7 Best Data Science Courses for Aspiring Data Scientists
In this era, where online learning platforms offer an abundance of courses, it is hard for one to choose the right one among them. In this article we will provide a curated list of 7 best data science courses that will provide you with valuable insights and opportunities that are worth exploring.
IBM Data Science Professional Certificate:
The IBM Data Science Professional Certificate is an online program offered by IBM. This program is tailored to help aspirants of data science or machine learning who have little or no experience in computer science or programming. This certification allows participants to garner insights using real data science tools and enable them to work with real-world data sets through IBM Cloud. The program consists of nine online courses including open-source tools and libraries, Python programming, databases, SQL, data visualization, data analysis, statistical analysis, predictive modeling, and machine learning algorithms. Upon completion of the program, participants receive a digital badge from IBM.
Python for Data Science and Machine Learning:
Featured on the Udemy platform, this course not only covers fundamental concepts but also delves into advanced data visualization techniques using libraries such as Matplotlib and Plotly. By mastering these, aspirants will be able to create captivating and effective visualizations. In this course, you can garner knowledge about machine learning algorithms like Random Forests and Decision Trees. Topics covered in the course range from web scraping and connecting Python to SQL to machine learning and natural language processing (NLP).

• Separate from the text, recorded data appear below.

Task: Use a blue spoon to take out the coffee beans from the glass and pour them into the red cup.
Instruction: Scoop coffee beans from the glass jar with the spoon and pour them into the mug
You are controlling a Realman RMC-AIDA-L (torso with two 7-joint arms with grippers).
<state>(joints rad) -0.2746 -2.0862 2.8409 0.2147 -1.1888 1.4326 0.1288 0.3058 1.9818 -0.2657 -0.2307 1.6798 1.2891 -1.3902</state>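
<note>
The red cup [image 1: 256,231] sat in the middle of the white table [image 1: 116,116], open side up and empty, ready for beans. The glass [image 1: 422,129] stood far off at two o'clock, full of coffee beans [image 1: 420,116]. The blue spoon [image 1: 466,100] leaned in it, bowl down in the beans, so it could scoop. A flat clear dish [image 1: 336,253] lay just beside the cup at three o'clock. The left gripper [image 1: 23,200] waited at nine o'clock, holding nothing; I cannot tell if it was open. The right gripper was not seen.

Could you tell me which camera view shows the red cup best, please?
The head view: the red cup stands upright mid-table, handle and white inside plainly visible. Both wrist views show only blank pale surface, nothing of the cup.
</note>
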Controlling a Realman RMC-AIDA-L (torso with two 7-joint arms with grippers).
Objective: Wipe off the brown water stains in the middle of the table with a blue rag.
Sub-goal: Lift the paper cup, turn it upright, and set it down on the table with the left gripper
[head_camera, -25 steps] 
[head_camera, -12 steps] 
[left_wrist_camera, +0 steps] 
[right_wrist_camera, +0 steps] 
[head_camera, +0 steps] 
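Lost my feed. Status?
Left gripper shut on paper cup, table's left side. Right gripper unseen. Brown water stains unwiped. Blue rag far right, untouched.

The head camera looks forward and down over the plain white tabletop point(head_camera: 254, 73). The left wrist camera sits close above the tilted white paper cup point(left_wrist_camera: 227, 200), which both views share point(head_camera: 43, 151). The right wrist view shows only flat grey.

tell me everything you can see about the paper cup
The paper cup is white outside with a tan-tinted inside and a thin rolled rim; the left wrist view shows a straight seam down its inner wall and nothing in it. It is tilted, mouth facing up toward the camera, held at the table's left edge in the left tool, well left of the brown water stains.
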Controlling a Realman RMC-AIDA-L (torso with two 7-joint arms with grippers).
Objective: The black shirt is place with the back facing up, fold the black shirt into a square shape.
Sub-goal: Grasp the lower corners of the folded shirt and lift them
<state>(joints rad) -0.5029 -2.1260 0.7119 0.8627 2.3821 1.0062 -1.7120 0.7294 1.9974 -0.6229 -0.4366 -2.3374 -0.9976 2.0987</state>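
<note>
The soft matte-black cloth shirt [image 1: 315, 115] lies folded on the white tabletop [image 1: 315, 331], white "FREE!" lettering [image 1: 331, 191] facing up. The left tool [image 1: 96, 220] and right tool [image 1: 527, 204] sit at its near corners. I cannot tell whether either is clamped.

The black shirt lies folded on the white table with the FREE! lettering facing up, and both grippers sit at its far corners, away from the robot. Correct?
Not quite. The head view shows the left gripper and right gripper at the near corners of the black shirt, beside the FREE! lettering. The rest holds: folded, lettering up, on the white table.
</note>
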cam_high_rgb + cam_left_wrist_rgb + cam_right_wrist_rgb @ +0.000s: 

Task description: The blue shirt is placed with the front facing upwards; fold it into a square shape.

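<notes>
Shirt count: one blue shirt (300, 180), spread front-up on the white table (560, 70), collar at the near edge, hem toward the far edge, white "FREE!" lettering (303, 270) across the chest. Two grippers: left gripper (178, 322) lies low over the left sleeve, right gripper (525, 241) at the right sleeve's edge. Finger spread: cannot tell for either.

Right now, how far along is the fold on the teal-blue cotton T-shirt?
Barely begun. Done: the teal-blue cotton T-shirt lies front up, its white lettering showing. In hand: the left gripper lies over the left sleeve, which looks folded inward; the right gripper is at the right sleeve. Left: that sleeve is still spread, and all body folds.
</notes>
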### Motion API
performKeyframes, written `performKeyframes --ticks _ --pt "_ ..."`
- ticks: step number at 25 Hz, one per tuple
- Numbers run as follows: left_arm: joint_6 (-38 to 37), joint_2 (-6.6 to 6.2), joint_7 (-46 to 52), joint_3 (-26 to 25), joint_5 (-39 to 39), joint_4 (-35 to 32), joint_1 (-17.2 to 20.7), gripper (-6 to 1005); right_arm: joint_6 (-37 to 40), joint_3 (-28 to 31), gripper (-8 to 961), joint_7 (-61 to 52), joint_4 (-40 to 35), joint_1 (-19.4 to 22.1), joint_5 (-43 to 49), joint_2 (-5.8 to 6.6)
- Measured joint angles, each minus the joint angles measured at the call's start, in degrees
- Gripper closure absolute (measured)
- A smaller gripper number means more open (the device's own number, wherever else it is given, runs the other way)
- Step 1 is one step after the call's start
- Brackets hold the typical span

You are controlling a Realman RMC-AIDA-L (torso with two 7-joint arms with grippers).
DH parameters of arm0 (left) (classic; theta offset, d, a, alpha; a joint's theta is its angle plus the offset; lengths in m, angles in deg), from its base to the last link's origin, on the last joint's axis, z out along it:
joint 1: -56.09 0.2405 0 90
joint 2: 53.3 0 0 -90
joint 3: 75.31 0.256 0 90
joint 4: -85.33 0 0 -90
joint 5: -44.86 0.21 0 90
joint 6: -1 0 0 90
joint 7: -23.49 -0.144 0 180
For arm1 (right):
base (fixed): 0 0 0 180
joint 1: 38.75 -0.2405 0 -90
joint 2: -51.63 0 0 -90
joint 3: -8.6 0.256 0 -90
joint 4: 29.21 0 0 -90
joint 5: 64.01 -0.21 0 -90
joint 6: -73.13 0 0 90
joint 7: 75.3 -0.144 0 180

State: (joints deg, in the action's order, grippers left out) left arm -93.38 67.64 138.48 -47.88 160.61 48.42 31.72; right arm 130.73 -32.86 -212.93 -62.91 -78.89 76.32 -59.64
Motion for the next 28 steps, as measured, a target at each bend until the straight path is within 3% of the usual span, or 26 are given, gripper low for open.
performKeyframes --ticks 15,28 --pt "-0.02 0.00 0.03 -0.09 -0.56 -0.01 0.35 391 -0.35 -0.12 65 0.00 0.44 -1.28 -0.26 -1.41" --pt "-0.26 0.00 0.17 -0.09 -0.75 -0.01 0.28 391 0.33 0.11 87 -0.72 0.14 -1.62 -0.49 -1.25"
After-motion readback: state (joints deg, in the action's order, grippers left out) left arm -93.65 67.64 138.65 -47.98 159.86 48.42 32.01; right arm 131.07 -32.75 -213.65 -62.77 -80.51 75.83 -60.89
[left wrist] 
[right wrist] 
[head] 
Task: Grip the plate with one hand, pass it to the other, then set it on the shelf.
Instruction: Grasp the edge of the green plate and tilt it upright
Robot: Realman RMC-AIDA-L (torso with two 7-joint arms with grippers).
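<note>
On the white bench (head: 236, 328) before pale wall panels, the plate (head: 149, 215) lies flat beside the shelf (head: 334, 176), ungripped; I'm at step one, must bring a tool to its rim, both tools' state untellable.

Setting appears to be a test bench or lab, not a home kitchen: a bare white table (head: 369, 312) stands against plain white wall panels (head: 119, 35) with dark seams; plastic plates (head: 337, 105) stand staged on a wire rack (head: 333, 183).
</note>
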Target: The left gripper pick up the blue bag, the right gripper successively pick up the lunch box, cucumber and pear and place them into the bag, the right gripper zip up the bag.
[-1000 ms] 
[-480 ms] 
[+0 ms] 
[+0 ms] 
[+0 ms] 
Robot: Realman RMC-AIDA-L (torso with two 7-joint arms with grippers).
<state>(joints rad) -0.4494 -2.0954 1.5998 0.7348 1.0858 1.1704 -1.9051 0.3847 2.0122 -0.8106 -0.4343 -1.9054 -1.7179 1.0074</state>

Business Analytics Specialization:
Facilitated by University of Colorado Boulder this course is designed for intermediate level aspirants. The primary focus of this certification is practical data analytics techniques. With the help of this course, data science aspirants can work on business growth. Key aspects of this certification include conceptual models of business and basic database models. The course also equips participants with proficiency in using tools like Excel and Analytic Solver Platform.
Advanced Analytics for R in Data Science:
This course is also designed for beginner level aspirants who want to improve their skills in R programming and R Studio. It offers a variety of learning objectives, including how to prepare data for analysis in R, perform the median imputation method, and work with date-times. The course is available on the Udemy online learning platform.
Google Data Analytics Professional Certificate:
The Google Data Analytics Professional Certificate on Coursera is designed to provide essential skills for entry-level data analytics roles. People having little or no experience, both can opt for the course. The duration of the certification is less than six months. Upon completion, you can apply for roles like junior data analyst or database administrator. The program includes interactive content and assessments that covers skills such as data collection, visualization, problem-solving, SQL etc.
SQL for Data Science:
This course provides participants knowledge about the fundamentals of SQL, practical experience in manipulating data and helps them to create new tables and transfer data between them. Throughout the course, students will be acquainted with common SQL operators and learn how to merge data from different sources. The curriculum also covers advanced topics like case statements, data governance, and profiling. This course is available in Coursera.
Harvard Professional Certificate in Data Science:
This professional certification course, offered by Harvard University on the edX platform, is designed to elevate your data science skills to an advanced level. It focuses on the practical implementation of machine learning (ML) algorithms and provides a deep understanding of fundamental data science concepts. Throughout this course, participants will be trained to develop R programming skills and will be introduced to statistical concepts.Additionally, learners will be acquainted with critical tools used by data scientists, such as Unix/Linux, Git, and RStudio.